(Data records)
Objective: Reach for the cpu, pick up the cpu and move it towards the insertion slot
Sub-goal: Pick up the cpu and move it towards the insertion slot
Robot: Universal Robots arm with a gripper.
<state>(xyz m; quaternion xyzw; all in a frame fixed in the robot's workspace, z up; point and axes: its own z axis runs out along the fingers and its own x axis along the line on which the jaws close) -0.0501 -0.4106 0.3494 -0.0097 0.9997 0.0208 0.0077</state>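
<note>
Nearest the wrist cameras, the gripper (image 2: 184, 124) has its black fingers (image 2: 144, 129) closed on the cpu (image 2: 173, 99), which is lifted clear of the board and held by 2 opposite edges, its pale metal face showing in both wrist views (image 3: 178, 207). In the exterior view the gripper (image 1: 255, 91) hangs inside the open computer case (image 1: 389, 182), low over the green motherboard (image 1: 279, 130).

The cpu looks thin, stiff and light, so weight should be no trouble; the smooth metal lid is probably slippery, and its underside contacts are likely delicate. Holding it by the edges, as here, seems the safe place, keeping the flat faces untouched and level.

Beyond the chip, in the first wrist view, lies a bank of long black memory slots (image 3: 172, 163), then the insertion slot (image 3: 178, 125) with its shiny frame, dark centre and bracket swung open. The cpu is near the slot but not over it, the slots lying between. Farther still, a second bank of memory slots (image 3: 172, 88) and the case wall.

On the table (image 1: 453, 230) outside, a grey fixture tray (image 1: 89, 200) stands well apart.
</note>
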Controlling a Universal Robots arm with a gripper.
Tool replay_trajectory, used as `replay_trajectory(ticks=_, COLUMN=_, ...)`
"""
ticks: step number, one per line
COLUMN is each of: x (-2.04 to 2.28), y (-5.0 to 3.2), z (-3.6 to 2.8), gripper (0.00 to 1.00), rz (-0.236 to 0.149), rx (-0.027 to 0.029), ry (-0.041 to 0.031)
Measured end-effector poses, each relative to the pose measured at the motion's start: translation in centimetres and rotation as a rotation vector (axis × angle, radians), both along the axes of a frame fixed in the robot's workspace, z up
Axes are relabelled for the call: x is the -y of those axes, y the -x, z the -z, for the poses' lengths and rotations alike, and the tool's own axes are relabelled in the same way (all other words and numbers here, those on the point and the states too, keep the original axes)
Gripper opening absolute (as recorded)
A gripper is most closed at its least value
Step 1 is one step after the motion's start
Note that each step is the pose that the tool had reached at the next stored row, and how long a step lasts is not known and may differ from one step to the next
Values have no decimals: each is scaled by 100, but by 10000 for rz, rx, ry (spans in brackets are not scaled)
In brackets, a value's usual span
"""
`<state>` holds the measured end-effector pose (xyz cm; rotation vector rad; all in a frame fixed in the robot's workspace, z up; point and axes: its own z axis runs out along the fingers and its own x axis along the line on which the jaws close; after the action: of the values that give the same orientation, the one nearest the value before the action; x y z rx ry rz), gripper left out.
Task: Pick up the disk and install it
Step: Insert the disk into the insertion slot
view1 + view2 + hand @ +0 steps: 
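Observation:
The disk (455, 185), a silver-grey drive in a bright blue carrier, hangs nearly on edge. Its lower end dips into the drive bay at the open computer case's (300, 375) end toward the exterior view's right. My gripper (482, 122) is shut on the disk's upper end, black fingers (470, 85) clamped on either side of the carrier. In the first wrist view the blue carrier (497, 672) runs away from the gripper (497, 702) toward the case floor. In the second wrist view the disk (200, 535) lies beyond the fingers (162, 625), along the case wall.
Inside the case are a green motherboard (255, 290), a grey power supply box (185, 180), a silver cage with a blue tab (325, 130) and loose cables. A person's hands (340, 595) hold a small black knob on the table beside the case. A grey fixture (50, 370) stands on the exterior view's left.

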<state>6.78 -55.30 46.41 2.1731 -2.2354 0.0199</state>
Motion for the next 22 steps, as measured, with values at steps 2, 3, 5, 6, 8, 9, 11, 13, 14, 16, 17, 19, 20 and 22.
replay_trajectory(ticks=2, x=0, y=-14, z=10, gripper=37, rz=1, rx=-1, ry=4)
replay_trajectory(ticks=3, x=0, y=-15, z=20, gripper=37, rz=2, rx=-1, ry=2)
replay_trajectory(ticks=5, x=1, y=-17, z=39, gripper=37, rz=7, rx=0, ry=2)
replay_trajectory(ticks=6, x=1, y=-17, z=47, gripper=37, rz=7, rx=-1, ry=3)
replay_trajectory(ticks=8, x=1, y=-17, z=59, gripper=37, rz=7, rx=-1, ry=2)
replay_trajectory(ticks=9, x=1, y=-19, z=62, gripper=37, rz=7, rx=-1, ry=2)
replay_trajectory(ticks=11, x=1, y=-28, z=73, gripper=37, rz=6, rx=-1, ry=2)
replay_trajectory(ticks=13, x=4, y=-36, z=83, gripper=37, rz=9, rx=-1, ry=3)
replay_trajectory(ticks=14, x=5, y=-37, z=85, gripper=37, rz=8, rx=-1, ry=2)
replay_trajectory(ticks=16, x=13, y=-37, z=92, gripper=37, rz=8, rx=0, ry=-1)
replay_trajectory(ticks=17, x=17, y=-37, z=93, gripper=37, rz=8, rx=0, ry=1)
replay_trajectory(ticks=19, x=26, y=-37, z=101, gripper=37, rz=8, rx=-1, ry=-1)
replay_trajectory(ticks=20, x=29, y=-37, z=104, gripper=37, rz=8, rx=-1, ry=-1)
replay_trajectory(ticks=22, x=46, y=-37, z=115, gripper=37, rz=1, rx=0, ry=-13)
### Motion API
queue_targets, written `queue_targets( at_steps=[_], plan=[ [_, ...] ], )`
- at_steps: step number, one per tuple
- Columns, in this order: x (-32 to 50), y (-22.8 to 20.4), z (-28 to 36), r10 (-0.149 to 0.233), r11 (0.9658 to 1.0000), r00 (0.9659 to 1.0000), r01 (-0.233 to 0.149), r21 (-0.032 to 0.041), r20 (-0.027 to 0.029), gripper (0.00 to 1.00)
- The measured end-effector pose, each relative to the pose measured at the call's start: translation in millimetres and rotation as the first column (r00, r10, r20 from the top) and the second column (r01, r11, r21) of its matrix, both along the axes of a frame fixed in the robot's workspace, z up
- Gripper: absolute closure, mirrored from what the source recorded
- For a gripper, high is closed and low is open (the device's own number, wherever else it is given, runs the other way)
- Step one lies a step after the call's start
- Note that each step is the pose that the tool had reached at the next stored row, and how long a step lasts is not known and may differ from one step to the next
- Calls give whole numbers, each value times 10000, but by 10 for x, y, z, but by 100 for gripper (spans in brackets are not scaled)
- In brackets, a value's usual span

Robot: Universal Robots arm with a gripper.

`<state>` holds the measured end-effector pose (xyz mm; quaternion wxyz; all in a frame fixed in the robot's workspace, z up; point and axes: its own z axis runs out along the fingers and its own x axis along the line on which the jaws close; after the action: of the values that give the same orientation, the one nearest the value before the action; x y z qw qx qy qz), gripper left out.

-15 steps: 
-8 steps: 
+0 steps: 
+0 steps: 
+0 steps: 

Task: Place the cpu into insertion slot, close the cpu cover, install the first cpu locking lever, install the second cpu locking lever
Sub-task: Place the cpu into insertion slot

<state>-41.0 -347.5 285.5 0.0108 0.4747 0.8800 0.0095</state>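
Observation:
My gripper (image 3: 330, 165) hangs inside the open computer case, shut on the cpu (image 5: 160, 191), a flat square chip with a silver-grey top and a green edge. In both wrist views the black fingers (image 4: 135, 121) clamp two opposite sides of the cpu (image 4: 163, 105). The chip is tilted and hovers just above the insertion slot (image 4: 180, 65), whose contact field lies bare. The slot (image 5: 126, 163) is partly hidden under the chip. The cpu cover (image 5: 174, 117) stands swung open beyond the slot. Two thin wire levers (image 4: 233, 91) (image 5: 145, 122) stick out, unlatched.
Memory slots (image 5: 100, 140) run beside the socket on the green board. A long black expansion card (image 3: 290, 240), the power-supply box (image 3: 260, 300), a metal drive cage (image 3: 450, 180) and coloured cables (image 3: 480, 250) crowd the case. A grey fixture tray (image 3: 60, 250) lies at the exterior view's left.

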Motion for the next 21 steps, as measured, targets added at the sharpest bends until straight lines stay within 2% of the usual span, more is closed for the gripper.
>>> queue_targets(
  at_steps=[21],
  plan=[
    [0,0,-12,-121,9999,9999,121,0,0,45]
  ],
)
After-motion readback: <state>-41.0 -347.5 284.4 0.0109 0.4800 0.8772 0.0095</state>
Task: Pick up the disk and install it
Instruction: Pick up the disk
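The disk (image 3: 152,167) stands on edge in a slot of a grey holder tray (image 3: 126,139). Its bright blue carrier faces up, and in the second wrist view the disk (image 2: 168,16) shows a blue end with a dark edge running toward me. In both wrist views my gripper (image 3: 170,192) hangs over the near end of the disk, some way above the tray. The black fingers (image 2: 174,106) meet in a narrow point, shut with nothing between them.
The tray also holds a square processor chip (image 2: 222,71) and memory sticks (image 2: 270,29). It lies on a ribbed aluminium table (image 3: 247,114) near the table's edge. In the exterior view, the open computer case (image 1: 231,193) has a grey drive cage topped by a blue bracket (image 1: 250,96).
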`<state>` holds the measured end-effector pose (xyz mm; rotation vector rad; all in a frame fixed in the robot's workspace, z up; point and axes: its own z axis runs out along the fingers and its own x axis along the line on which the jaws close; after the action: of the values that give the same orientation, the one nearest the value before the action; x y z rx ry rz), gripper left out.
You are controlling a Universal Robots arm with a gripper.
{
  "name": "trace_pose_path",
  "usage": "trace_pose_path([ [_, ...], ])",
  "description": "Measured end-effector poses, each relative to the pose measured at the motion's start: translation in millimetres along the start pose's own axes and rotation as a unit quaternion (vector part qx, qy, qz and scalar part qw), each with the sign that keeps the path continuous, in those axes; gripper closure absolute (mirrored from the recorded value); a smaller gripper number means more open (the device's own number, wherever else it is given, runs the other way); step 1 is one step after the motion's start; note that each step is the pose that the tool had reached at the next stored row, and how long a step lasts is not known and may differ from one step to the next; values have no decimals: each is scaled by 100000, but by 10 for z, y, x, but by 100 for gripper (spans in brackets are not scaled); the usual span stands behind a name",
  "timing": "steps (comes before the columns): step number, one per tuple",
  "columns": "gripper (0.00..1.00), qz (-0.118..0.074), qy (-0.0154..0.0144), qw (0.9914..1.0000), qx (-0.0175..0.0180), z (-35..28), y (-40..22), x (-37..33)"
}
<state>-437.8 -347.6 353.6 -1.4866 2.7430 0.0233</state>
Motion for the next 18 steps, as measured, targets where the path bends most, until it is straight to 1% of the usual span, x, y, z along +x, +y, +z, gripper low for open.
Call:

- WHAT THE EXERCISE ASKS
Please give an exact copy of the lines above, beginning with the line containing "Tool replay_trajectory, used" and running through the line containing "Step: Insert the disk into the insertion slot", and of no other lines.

- PROBLEM SOLUTION
Tool replay_trajectory, used as `replay_trajectory(ticks=_, COLUMN=_, ...)`
"""
ticks: step number, one per line
COLUMN is each of: x (-2.04 to 2.28), y (-5.0 to 3.2), z (-3.6 to 2.8), gripper (0.00 to 1.00), rz (-0.236 to 0.149), rx (-0.027 to 0.029), ry (-0.041 to 0.031)
Measured end-effector poses, each relative to the pose measured at the motion's start: translation in centimetres and rotation as a rotation vector (axis × angle, radians), both along the axes of a frame fixed in the robot's workspace, z up
Axes are relabelled for the call: x is the -y of those axes, y the -x, z the -z, for the poses' lengths and rotations alike, and the tool's own axes are relabelled in the same way (all other words and numbers here, those on the point and the states too, keep the original axes)
Gripper opening absolute (as recorded)
A gripper is most closed at its least value
Step 1 is one step after the motion's start
Note that each step is the pose that the tool had reached at the next stored row, and how long a step lasts is not known and may differ from one step to the next
Values have no decimals: each is scaled by 100, but by 10000 for rz, rx, ry (spans in brackets are not scaled)
In brackets, a value's usual span
"""
`<state>` holds the measured end-effector pose (xyz cm; rotation vector rad; all in a frame fixed in the robot's workspace, z up; point and axes: its own z axis runs out along the fingers and its own x axis along the line on which the jaws close; after the action: of the values that give the same orientation, the one nearest the value before the action; x y z rx ry rz), gripper left out.
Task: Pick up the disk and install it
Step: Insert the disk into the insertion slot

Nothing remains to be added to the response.